How can the number of paychecks you get vary from year to year? Depending on the day of the week payroll comes around, an extra pay period will pop up once every nine to 11 years for those paid on a biweekly schedule, and every five or six years for employees paid weekly.
Great, you think, but not so fast. An irregular payroll year affects non-exempt, non-hourly salaries and the corresponding benefit values and payroll deductions such as tax payments and insurance deductions. An extra paycheck also influences benefits such as paid time off accruals, and 401(k) plans.
Because there is a lot on the line – for the employer as well as the employee — companies will take one of three approaches to the situation:
- H.R. may abandon the shorter payroll cycle in favor of a permanent monthly or semi-monthly cycle
This seems like a no-brainer but it actually is a severe course of action that could greatly impact a company’s cash flow. Most firms need a steady, smaller outlay for payroll to balance accounts receivables with accounts payables.
- Managers will budget for an extra payroll period and pay employees accordingly
Downside: Besides the budget inflation of an extra payroll across the board for salaried employees paid on that schedule, benefits will have to be reconfigured so that insurance payments, which are usually set to monthly premium costs, and matching 401-K payments are correctly accounted for. Usually, this results in a “premium free” extra check. Likewise, this may throw an employee into a higher tax bracket for one year.
- The company will pay less every week during the affected to maintain the correct annual salary level
A bi-weekly salary would be divided by 27 payments for that year, rather than by 26 weeks, and the payments and deductions would be based on that calculation. That sounds easy and fair to the company, but if employment offer letters included a set salary schedule (being paid x dollars every week or every two weeks), then that agreement must be honored. There’s also the morale factor: expecting employees to work for a smaller weekly or bi-weekly paycheck for a year due to the benefit of one extra paycheck isn’t usually received very well. And what would the repercussions be for the employee who might be terminated during the year: could they expect the difference in their earned salary to reflect the annual salary they had accepted, and demand back pay? And a final thought: if an employee has a garnishment or deduction built in for child support, expect pushback from recipients as payments are adjusted downward.

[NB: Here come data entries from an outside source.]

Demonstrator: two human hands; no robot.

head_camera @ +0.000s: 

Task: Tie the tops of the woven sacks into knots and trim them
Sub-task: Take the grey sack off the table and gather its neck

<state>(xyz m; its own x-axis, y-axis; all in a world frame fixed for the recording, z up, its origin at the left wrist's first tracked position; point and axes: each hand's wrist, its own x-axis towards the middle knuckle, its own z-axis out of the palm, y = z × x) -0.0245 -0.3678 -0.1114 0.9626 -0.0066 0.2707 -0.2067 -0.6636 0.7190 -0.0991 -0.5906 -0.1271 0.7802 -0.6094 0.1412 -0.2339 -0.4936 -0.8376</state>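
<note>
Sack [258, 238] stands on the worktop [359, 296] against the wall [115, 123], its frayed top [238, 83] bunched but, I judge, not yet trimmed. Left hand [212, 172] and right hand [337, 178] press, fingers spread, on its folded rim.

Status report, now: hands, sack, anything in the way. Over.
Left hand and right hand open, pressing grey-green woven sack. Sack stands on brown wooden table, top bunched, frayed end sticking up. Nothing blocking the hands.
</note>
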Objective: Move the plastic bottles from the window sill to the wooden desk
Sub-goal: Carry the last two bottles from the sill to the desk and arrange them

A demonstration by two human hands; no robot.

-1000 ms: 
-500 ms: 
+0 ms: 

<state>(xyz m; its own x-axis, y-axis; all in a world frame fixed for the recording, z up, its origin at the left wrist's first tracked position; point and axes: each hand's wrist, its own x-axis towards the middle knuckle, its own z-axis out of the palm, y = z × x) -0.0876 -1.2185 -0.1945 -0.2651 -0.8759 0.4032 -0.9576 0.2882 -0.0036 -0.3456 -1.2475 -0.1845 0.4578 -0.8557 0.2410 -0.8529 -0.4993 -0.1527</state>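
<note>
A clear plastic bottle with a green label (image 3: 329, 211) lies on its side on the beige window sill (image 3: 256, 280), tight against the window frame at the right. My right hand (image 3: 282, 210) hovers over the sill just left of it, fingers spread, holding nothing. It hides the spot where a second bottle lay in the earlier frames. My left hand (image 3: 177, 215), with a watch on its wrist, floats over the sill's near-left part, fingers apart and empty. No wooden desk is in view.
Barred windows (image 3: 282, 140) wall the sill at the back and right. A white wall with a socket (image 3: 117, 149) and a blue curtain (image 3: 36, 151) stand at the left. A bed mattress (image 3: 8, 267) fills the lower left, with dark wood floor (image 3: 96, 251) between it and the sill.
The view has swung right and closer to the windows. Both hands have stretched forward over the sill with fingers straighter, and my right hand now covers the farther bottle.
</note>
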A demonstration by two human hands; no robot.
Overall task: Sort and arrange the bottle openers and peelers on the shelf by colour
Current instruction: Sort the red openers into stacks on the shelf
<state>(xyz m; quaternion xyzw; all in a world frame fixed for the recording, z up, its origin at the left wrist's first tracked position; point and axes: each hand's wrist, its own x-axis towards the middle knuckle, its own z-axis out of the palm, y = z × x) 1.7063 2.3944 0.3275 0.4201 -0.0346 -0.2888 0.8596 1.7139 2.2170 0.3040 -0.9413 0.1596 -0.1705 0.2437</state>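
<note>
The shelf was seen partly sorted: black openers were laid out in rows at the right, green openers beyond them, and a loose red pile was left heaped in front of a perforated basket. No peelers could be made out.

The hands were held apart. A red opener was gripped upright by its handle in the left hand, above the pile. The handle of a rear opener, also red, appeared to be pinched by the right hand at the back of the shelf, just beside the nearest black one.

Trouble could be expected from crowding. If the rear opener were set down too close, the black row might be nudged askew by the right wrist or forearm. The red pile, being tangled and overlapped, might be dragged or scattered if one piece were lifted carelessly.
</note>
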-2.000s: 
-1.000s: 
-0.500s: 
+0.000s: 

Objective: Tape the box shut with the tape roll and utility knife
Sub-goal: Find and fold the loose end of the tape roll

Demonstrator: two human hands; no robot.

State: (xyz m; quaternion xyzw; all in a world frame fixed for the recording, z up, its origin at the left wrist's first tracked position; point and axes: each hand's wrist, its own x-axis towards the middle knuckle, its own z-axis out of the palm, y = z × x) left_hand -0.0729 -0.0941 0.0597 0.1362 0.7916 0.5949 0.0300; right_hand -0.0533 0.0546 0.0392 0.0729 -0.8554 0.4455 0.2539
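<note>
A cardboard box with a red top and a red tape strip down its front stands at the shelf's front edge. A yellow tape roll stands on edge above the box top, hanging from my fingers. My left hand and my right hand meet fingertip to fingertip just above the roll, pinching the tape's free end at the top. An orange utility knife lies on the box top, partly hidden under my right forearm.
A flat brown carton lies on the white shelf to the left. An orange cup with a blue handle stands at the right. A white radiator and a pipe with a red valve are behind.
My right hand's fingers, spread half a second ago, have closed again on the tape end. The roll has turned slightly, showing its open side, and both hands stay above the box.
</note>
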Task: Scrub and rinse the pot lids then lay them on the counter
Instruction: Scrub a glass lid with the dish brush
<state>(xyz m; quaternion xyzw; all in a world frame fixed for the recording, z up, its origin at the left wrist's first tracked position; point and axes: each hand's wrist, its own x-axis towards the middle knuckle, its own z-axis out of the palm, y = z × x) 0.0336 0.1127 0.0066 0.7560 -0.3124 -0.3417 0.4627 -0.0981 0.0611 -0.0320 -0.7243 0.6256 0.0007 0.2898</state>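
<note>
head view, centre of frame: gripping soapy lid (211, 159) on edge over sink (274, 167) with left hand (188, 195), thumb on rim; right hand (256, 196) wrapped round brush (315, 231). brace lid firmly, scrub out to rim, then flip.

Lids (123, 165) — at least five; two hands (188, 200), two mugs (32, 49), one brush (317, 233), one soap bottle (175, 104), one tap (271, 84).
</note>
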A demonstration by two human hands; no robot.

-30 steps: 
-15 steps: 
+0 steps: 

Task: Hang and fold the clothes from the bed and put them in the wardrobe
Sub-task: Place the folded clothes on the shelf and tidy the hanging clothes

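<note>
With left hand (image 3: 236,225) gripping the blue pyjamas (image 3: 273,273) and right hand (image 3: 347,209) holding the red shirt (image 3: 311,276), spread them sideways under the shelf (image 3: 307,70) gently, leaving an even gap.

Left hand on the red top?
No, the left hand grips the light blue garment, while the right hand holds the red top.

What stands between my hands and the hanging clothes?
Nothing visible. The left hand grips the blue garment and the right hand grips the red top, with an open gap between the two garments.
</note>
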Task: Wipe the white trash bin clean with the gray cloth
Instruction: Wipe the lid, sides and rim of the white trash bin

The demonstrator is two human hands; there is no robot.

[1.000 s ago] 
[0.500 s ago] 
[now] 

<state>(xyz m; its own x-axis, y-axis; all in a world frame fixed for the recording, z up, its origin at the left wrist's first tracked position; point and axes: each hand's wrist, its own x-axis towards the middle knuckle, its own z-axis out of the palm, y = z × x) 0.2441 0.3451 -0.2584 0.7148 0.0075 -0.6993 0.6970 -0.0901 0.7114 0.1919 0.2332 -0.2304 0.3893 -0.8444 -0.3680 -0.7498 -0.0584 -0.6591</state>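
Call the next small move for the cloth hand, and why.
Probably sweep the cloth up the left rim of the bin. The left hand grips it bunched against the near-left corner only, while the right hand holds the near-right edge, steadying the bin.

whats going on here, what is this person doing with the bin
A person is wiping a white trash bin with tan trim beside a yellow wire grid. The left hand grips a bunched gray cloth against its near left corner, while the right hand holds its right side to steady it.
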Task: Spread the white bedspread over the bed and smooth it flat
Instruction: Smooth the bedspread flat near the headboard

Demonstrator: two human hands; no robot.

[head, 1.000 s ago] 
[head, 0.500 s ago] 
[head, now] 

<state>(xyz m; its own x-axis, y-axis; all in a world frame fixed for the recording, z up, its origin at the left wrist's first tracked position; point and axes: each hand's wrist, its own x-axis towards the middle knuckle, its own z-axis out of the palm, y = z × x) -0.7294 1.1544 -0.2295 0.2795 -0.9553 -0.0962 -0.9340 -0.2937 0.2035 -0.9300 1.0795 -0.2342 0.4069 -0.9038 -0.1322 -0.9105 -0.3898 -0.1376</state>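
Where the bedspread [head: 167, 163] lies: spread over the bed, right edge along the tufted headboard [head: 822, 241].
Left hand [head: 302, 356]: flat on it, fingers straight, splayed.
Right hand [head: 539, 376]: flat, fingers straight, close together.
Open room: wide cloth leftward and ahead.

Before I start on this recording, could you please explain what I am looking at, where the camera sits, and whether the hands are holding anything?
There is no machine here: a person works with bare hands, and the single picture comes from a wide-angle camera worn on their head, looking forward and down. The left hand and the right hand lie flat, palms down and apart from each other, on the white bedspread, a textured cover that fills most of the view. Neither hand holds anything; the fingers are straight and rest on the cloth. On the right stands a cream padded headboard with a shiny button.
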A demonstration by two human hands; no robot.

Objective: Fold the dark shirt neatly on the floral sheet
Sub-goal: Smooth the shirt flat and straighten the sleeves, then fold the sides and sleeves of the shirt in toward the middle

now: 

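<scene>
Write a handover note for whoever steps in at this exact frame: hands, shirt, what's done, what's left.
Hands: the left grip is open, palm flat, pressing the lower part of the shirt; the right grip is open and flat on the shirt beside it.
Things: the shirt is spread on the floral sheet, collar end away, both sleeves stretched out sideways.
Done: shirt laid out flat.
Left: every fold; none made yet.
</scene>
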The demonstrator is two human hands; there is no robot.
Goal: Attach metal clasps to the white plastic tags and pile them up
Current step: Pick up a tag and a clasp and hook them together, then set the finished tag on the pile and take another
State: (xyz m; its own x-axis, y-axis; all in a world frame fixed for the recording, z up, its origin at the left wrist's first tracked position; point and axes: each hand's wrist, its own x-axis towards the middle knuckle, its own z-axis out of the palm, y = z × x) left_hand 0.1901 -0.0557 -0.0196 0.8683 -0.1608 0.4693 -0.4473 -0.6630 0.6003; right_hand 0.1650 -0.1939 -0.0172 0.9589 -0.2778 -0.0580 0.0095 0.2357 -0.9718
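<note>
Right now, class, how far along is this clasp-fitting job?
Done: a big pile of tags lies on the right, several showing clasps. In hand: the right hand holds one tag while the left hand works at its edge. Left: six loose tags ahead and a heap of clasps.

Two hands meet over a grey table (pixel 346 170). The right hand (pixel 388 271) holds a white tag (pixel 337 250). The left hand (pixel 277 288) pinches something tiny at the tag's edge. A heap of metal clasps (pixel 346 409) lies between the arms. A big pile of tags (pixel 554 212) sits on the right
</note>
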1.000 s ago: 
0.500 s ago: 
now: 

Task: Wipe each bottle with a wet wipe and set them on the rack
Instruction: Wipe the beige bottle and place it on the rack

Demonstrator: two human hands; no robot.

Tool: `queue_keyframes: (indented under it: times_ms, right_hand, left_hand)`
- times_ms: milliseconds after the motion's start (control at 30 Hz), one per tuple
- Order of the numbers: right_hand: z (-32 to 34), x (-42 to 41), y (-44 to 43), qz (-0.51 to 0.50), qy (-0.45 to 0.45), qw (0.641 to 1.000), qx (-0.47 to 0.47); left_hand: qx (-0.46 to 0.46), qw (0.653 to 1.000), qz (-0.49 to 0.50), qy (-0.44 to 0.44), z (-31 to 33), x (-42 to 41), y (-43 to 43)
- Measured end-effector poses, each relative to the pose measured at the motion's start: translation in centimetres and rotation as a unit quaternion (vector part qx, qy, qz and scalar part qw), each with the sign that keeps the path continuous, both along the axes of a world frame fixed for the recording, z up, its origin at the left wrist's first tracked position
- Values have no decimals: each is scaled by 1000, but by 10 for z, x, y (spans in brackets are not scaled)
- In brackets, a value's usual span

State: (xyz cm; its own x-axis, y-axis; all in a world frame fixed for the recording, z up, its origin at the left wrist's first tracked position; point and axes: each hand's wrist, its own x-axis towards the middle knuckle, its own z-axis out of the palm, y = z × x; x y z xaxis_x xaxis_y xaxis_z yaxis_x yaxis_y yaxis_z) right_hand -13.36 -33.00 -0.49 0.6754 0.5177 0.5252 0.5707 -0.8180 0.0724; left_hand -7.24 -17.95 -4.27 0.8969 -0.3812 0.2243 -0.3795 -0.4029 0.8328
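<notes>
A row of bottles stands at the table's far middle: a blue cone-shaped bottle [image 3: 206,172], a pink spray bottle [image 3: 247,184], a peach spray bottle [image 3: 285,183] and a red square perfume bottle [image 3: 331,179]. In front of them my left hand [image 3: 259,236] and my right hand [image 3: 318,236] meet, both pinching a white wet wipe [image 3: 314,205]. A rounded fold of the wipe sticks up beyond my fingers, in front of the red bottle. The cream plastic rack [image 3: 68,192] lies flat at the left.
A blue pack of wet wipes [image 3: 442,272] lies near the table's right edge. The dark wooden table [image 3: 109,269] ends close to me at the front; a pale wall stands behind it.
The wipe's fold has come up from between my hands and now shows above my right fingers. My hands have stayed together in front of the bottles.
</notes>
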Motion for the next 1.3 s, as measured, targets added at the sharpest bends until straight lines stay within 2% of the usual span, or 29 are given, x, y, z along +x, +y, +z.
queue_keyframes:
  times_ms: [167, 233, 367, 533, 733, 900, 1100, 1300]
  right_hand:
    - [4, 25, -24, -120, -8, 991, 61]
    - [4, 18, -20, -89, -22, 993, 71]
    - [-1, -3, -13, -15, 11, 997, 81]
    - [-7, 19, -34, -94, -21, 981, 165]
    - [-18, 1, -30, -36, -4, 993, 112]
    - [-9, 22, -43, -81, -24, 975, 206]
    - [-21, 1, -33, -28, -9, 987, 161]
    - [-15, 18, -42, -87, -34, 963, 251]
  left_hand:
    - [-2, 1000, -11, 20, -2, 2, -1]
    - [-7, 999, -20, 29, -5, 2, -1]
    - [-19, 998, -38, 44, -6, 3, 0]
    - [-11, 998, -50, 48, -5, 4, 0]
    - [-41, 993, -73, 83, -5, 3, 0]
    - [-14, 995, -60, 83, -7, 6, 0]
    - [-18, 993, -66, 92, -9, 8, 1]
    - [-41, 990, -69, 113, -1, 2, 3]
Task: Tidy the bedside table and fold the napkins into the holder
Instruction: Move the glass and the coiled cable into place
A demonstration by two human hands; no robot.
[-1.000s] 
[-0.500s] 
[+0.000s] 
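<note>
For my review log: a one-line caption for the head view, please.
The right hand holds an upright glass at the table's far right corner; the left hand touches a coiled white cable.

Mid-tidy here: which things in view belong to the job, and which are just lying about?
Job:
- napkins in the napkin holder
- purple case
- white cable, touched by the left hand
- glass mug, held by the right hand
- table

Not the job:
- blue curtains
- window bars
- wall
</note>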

Realistically, the 27th or 53rd paycheck is best considered a predictable cost of doing business. For companies that can’t afford a monthly or semi-monthly schedule, paying an extra check may cost less, over time, than the adjustments and backlash of trying to level it out. (Shifting paydays also has a cost attached so that isn’t suggested, since the calendar year will catch up eventually.)
In the past, I’ve let the employees choose between option 2 or 3 because we offered profit-sharing, and they were all stakeholders in the bottom line. Likewise, if the company elects to offer the 27th check, remember to celebrate it as the perk it is. A management decision that positively impacts employees is a message that should be well communicated by human resources!